卒業式では、みんなが泣いたり笑ったり、ハグしたり写真撮ったり、思い思いの惜しみ方を、その様子を一歩離れた所から見守っていました。寂しくないと言ったら嘘になるけど、涙を流すほど悲しくはなくて、僕はただ、裏門の池の横に立つ満開の桜の花弁が、強い風で吹き乱れて、そのピンクと校舎のアイボリーのコントラストが、とても美しいなあ、と眺めていたのを、今でもよく思い出します。

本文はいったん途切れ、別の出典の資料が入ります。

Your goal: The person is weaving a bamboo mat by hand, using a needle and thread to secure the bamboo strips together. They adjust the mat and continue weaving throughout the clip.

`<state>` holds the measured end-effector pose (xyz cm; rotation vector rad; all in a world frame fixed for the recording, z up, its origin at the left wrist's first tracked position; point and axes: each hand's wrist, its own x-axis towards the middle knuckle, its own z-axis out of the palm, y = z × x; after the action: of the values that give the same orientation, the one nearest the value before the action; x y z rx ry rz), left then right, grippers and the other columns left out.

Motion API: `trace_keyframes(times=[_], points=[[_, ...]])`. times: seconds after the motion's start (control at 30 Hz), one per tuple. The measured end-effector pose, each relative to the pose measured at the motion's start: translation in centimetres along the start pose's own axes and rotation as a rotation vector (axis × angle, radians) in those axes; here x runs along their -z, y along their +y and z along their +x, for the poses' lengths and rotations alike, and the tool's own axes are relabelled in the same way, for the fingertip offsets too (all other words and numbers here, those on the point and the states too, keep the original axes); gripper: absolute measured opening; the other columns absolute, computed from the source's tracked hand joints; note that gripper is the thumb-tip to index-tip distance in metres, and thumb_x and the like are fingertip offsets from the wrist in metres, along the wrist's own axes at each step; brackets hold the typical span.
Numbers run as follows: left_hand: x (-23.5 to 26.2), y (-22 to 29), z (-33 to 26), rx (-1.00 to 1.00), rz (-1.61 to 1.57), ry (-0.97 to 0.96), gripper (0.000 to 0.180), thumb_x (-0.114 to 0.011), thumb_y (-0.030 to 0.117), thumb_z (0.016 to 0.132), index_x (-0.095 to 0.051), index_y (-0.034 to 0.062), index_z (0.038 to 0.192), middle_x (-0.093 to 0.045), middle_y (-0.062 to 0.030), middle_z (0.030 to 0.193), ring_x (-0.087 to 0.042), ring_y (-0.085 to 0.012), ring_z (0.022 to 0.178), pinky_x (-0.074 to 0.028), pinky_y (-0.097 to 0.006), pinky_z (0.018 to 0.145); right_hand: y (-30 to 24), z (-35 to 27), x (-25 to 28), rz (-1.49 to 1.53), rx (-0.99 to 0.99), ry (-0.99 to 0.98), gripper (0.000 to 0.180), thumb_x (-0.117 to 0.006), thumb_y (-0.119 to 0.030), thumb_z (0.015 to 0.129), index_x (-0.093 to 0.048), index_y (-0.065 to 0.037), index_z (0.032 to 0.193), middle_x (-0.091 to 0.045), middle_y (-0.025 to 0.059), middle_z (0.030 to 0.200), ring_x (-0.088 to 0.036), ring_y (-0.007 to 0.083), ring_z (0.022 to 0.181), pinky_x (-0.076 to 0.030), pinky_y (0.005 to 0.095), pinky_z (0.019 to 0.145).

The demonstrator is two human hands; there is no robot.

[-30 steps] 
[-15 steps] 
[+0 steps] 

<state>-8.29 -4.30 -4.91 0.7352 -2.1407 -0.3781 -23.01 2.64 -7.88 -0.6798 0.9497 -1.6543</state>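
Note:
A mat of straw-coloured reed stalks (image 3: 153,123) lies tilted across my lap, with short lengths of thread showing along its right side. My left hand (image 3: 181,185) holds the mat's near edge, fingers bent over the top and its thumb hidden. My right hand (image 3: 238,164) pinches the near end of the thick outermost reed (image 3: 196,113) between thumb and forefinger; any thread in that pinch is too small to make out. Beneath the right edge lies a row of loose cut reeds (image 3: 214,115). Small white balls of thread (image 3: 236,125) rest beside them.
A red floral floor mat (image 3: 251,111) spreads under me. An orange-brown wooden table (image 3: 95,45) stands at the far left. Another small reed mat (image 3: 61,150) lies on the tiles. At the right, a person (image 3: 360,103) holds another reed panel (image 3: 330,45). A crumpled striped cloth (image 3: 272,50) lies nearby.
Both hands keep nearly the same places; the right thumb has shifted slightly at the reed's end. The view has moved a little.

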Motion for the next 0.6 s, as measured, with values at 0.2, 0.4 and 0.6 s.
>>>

離れることを知りながら過ごした三年間に、惜しむことは何も無いと、斜に構えていたのは若さ故、だろうか。
この時から既に、いやもっと前から、大多数の共感に賛同出来ない個性だったと思う。

でも、だからこそ、これをお題に選んだ気がする。
あの日あの時の景色を、記憶のひとひらを、溢れる感情の名前を教えて欲しい。

 

◇◇◇

 

大人になってからは、春に限らず、自分の意思とは関係なしに訪れるイベントが減った。周りが動き出して、ああ、もうそんな季節だっけ、という気付き方が多い。スーパーで働いていた頃は毎月何かにつけてイベントを追い掛けていたので目まぐるしかったんだけど、今は精々繁忙期かどうかぐらいなので、気持ちは楽だ。イベント自体は嫌いではないので、無心でカレンダーの日付を締めて行く日々の中で送られてくる気持ちには、大変有難いと思っている。
春頃は繁忙期も終わって、時短クルーが増えるから、生活にほんの少しゆとりが出来る。双子ちゃんを誘ってイベント発生させるのも、多分この頃からだ。
早朝、車を出して買い物に行った先で、予定にない苺を手に取った。小さい頃よく母の元で、苺をフォークで潰して、牛乳とたっぷりの砂糖をかけて食べていたことを思い出す。苺をフォークで潰すのは結構力が要るのでそれだけは嫌いだったけど、苺の赤と牛乳の白が混ざり合った瞬間の柔らかいピンク色を見て絵の具のようだなと思っていた。苺は潰し過ぎず、噛み応えがある程度に果肉を残すのが好きだ。そのままでも、練乳をかけて頂くのも。苺ならいくらでも食べられる、と根拠のない自信が芽生えるほどに。
そんなことを、日勤の現場、恐らく傷んでいたかなにかで棄てられている苺のパックを見下ろしながら巡らせていた。

また、 いちご狩りに行かなくちゃ。

 

◇◇◇

 

うちの支社に異動して来て2年程の社員さんが、4月から仙台に異動するらしい。かく言う僕も、4月の中旬から動き出す、予定。良い報告が出来ますように。

春は、穏やかに見えて、静かな激動の季節だね。

それではまた、花時雨の微睡みに、屋根裏部屋でお喋りをしよう。オーナーの由眞がお送りしました。